September 18, 2012 by Tien Chiu

Phoenix profile draft

I spent some time tinkering this morning and came up with the following profile draft:

profile draft for phoenix
profile draft for phoenix

It still needs considerable work (the profile draft is on 24 shafts so I need to respace/resize it for 22 in order to weave it as a tied weave) but I really like the image – it’s obviously a bird and the spread-out tail suggests flight.  Put it against a flame-colored background and you have a phoenix rising from the ashes.

The plan is as follows:

  1. Finish profile draft and convert to a turned double two tie weave structure.
  2. Wind two 12″ warps, one for the 60/2 pattern warp and one for the 140/2 tabby warp.
  3. Paint the 140/2 silk warp in orange and red.  Rinse out and beam on.
  4. Paint 60/2 pattern warp in shades of yellow and gold and toss over trapeze (in lieu of second beam).
  5. Thread, sley, and tie on.
  6. Dye 140/2 silk weft skein in shades of orange and red.
  7. Weave fabric.  Phoenixes should appear yellow/gold against orange/ red.

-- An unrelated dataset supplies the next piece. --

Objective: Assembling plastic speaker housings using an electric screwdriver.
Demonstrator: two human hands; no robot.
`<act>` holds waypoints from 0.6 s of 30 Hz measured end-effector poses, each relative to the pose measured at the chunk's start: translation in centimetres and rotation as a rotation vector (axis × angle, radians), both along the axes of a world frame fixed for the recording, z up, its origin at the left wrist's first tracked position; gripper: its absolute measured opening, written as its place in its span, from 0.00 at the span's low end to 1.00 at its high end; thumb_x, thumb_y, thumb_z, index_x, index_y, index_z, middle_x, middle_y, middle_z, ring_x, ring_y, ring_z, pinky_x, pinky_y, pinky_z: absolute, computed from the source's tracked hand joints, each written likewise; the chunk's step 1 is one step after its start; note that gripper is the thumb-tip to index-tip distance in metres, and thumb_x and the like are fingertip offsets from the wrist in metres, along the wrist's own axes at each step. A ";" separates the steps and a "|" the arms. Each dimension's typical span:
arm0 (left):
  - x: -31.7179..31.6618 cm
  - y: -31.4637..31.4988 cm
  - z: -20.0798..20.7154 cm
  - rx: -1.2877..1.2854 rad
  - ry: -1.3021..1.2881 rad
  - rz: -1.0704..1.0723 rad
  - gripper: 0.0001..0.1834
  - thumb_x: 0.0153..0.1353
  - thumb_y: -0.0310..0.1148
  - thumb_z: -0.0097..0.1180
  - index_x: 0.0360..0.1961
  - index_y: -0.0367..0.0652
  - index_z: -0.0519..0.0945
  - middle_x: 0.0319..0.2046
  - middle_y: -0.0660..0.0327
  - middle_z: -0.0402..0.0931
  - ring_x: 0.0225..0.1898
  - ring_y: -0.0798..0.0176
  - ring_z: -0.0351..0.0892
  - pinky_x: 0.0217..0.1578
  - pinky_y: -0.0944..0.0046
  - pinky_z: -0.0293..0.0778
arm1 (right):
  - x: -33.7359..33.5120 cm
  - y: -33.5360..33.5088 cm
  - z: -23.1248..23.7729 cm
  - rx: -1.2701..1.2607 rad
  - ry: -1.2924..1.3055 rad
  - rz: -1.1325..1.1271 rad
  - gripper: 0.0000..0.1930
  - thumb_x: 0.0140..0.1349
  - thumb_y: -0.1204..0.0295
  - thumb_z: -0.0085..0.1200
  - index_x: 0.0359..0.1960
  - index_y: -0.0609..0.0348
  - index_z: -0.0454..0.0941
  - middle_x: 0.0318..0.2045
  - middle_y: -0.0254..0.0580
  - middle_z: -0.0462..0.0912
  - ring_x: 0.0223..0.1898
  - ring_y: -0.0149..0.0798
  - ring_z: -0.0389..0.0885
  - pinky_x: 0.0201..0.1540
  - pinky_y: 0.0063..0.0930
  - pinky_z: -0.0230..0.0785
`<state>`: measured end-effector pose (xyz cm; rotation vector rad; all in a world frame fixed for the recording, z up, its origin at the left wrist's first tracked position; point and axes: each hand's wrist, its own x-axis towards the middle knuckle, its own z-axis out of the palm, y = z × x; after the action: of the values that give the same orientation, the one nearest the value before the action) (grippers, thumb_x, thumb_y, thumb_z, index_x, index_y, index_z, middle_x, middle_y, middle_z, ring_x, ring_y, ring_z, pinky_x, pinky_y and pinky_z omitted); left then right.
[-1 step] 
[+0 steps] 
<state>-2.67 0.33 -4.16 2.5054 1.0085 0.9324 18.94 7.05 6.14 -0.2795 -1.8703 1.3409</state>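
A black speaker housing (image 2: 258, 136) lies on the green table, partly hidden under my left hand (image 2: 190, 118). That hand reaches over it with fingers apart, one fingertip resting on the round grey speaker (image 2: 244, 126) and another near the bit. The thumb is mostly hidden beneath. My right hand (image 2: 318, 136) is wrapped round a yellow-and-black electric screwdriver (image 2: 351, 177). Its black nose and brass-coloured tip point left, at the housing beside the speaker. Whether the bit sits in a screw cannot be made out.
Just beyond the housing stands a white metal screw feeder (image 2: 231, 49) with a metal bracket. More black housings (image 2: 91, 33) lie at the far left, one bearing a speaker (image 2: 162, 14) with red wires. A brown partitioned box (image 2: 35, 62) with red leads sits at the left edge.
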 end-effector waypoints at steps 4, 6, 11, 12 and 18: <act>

There is quite a bit of uncertainty in this piece, since I’ve never woven a turned tied weave before, and weaving with 140/2 silk has so far eluded me (lots of broken threads), so I expect lots of snags.  Still, that’s the plan.  It will be neat to see the sample!

First, however, I have to write a few more sections of the book.  I didn’t write anything while I was at Seminars, so I have less than a week of posts queued.  So I’ll spend some time working on that this week as well.  (Not to mention catching up from a week away!)

Speaking of the book, the latest post is up – this one on what to do if you’re missing some skills that you need for a piece.  (Very apropos, since I’m missing quite a few skills for this sample, but intend to do it anyway!)

Filed Under: All blog posts, textiles, weaving Tagged With: book, phoenix rising, tied weaves

September 26, 2010 by Tien Chiu

Butterfly samples, and sample notebooks

I started sampling for the butterfly shawl today, trying out two background wefts:

1st samples of handwoven butterfly patterns in taquete
1st samples of handwoven butterfly patterns in taquete

This is the “painted lady” butterfly, set on the diagonal.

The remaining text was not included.